O ministro Dias Toffoli, do Supremo Tribunal Federal, rejeitou nesta sexta-feira (21) o pedido do governador do Maranhão, Carlos Brandão (MDB), que buscava a suspensão do inquérito instaurado por determinação do ministro Flávio Dino na Corte. A defesa do governador pleiteava que o caso fosse remetido ao Superior Tribunal de Justiça (STJ), mas Toffoli entendeu que a ação utilizada para contestar a decisão de Dino não era o instrumento processual adequado.

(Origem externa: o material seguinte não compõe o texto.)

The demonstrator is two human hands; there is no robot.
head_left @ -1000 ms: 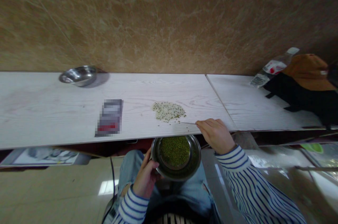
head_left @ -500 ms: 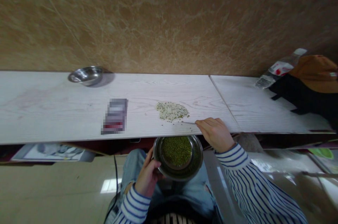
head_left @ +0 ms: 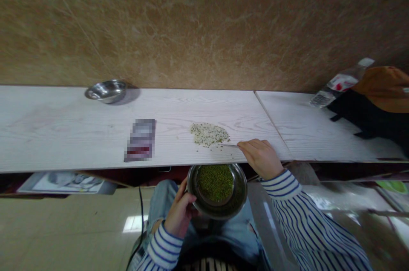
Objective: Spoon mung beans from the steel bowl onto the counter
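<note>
My left hand grips the left rim of a steel bowl, thumb over the edge. The bowl is tilted below the table's front edge, above my lap, and holds many green mung beans. Over the table, my right hand is closed on slim metal tweezers, whose tips point left. Those tips are at the lower right edge of a flat pile of white rice grains mixed with green beans. A few loose beans lie just in front of the pile.
A second steel bowl stands at the back left by the wall. A blurred-out phone-like rectangle lies left of the pile. At right are a plastic bottle, a brown cap and black cloth. An open drawer juts out below left.
My right hand has risen slightly, bringing the tweezers' tips a little farther back toward the pile. My left hand keeps its hold on the bowl. The whole view has shifted slightly.
</note>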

Ao analisar o caso, Toffoli não adentrou no mérito da discussão sobre qual tribunal seria competente para supervisionar as investigações. O ministro considerou que a estratégia da defesa de Brandão criaria uma espécie de via processual paralela para questionar atos individuais de outros ministros da Corte, o que não seria admitido no rito do Supremo.

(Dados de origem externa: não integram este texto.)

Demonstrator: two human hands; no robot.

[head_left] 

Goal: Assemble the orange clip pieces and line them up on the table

A defesa do governador sustenta que, por força do foro privilegiado, eventual investigação criminal contra chefe do Executivo estadual deveria ser acompanhada pelo STJ, e não pelo STF. Essa tese, no entanto, ainda poderá ser analisada em momento posterior, uma vez que os advogados de Brandão já protocolaram um agravo regimental no âmbito do próprio inquérito conduzido por Dino.
Com a negativa de Toffoli, o inquérito permanece sob a relatoria de Flávio Dino, que determinará os próximos passos da apuração. O ministro rejeitou o pedido liminar sem avaliar o fundo da questão, mantendo, assim, a tramitação do caso na Suprema Corte.